Netanyahu to Go After Sharon’s Position
JERUSALEM — Benjamin Netanyahu announced Tuesday that he would try to unseat Prime Minister Ariel Sharon as leader of the conservative Likud Party, a move that could split Israel’s dominant political faction.
Netanyahu’s challenge was widely expected, coming three weeks after he resigned as finance minister to protest Sharon’s decision to pull Jewish settlers and soldiers from the Gaza Strip and four small sites in the northern West Bank.
The struggle over who will head the Likud will mean several months of political turmoil that could end with Israel’s leading party cutting short its hold on power in a spasm of internal strife. Netanyahu and his allies in the Likud are expected to seek a primary in November, meaning national elections could come as soon as February.
Elections are formally scheduled for November 2006, although an early vote has seemed likely for months.
Netanyahu, 55, took aim at the Gaza pullout, which he said left Israel more vulnerable to armed attack by Palestinian fighters without bringing benefits in return. Sharon’s government completed the pullout of Gaza settlers last week, and plans in the coming weeks to withdraw the Israeli military from the territory.
In an appeal to the Likud’s right wing, Netanyahu said that Sharon, a hawkish former general who for decades was the chief sponsor of Israel’s settlement-building effort, was following a leftist path. Netanyahu said there would be no unilateral withdrawals under his leadership.
“The man who received our votes to lead the movement in the Likud’s spirit turned his back on us,” Netanyahu said during a nationally broadcast news conference in Tel Aviv.
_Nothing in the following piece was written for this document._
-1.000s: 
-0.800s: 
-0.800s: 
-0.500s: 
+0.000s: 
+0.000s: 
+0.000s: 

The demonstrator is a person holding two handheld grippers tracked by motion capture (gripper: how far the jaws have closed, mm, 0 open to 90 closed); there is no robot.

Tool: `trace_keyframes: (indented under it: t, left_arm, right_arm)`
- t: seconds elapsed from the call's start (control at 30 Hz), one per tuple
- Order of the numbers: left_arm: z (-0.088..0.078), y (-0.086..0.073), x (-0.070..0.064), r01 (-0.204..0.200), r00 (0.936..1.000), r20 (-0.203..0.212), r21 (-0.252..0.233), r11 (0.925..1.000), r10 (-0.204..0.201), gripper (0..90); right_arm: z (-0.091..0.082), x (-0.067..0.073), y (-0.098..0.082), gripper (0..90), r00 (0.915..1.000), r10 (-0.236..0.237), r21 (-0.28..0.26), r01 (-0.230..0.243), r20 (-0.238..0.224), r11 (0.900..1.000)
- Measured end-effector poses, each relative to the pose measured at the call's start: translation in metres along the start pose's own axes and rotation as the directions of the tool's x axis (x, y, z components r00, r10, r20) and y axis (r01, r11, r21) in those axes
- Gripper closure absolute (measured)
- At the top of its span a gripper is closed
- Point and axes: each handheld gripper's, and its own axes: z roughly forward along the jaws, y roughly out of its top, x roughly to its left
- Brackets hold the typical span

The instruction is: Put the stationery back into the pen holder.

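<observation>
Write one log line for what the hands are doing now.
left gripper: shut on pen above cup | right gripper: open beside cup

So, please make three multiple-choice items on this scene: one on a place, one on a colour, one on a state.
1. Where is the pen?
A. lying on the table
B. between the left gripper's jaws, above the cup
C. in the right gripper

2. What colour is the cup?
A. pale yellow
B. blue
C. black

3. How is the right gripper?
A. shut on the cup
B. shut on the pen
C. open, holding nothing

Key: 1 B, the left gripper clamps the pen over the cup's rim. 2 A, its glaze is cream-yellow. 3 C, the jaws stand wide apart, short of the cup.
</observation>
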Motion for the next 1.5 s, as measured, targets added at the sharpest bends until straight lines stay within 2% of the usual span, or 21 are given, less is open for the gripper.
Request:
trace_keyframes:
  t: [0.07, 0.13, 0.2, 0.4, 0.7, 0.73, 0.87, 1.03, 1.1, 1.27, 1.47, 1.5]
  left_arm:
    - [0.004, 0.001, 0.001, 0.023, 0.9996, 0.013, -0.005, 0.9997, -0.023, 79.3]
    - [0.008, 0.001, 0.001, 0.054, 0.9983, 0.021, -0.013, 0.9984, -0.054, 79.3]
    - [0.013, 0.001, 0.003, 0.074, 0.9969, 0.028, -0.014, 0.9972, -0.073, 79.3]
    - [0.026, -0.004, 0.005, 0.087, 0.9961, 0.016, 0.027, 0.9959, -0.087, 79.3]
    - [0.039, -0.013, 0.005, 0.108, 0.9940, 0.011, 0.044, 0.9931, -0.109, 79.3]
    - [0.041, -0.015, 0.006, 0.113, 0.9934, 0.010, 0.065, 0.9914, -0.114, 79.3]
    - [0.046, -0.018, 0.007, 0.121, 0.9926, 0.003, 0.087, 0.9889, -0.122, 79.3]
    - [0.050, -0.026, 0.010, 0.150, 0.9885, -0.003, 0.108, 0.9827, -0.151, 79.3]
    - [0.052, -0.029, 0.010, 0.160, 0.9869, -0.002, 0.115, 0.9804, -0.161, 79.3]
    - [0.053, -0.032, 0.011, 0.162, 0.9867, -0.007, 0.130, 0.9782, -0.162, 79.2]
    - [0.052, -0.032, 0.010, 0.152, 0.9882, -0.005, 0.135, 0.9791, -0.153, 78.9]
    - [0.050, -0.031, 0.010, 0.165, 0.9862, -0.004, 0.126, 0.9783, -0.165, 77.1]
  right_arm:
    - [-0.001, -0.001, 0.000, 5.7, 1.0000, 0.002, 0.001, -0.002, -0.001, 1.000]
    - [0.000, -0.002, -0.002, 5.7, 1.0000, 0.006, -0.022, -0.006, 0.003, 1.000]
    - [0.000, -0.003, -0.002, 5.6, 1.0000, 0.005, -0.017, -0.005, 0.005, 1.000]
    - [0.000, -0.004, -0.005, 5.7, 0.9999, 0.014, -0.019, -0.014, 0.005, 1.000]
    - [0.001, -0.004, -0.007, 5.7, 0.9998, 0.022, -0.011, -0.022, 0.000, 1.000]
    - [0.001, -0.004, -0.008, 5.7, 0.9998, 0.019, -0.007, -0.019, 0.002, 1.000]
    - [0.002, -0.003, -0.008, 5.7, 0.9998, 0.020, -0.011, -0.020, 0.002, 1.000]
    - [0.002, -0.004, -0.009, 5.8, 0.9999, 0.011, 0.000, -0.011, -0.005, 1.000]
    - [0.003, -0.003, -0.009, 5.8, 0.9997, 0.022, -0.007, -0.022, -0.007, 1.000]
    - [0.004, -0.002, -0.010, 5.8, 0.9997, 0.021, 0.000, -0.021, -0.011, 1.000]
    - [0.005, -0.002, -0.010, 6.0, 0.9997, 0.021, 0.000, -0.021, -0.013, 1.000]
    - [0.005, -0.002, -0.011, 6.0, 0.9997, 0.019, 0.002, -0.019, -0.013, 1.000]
Netanyahu’s challenge places Sharon, 77, in a difficult spot. The prime minister faces widespread anger within the Likud over his decision to proceed with the Gaza pullout despite losing a party referendum on the issue in May 2004.
Polls have shown Sharon losing to Netanyahu by more than 15 percentage points. Uzi Landau, a member of parliament who vigorously opposed the withdrawal, also plans to run for Likud leader.
Sharon’s soft support leaves him to weigh whether to bolt from the Likud, perhaps taking a splinter faction with him into general elections.
Despite opposition within the Likud, Sharon remains the favored candidate among the general public, and the relative smoothness with which the Gaza withdrawal took place appears to have added to that support.
Polls show Sharon winning a national race over possible rivals from the Likud and the left-leaning Labor Party, and winning more parliament seats as head of a Likud ticket than Netanyahu would.
The Likud is the biggest parliamentary faction, with 40 seats in the 120-member body.
Some analysts have talked of a “big bang” -- a possible realignment of Israeli politics in which Sharon would head a new centrist party, with a fragment of the Likud merging with Labor and the secular Shinui Party.
Political commentator Hanan Kristal told Israel Radio that a split in the Likud was almost inevitable.
Already, some leading party members are trying to prevent such a rift. A decisive moment will come Sept. 26, when the Likud’s 3,000-member central committee is scheduled to set a date for primary elections.
Netanyahu’s camp, seeking to capitalize on right-wing discontent, is expected to push for the earliest possible primary. Sharon probably will hold out for a later date, perhaps early next year, to gain time to win back disenchanted former supporters. He might appeal a decision to hold an earlier primary, run despite the timing or break off before the party vote.
In a television interview Monday, Sharon said he intended to lead the Likud in seeking reelection as prime minister.
“I am a man of the Likud. I was elected by the Likud and I will run for the Likud,” he told Israel’s Channel 10 television.
The contest between Sharon and Netanyahu has gotten off to a bitter start. During the television interview, Sharon criticized Netanyahu, who was prime minister from 1996 to 1999, saying he tended to panic under duress and lacked the fortitude to lead.
“To run this country, to deal with the most complex and difficult problems, you need judgment and nerves of steel,” Sharon said. “He has neither.”
Sharon said Netanyahu shirked his responsibilities when he quit a week before the withdrawal was to begin. Netanyahu grudgingly voted in favor of the pullout several times before he announced he was resigning Aug. 7.
Vice Prime Minister Ehud Olmert, a Likud member and close Sharon ally, on Tuesday said Netanyahu was “not a worthy man, either morally or when it comes to his capacity to withstand the personality tests required from a prime minister.”
For his part, Netanyahu, a former military commando who is known by his nickname “Bibi,” accused Sharon of providing a “tailwind for terrorism.”
Israeli pundits predicted more of the same animosity.
“This will be one of the fiercest and dirtiest battles the country has ever known,” columnist Ben Caspit wrote Tuesday in the daily Maariv newspaper. “The current hatred between Ariel Sharon and Benjamin Netanyahu, the unrestrained emotions, the bad blood boiling between them, dwarf everything we knew before.”
Labor also will set a date for its party primaries soon, but it may choose to wait until it is clear what happens within the Likud. Labor joined Sharon’s coalition last December to keep the government afloat long enough to carry out the withdrawal, which the party supported.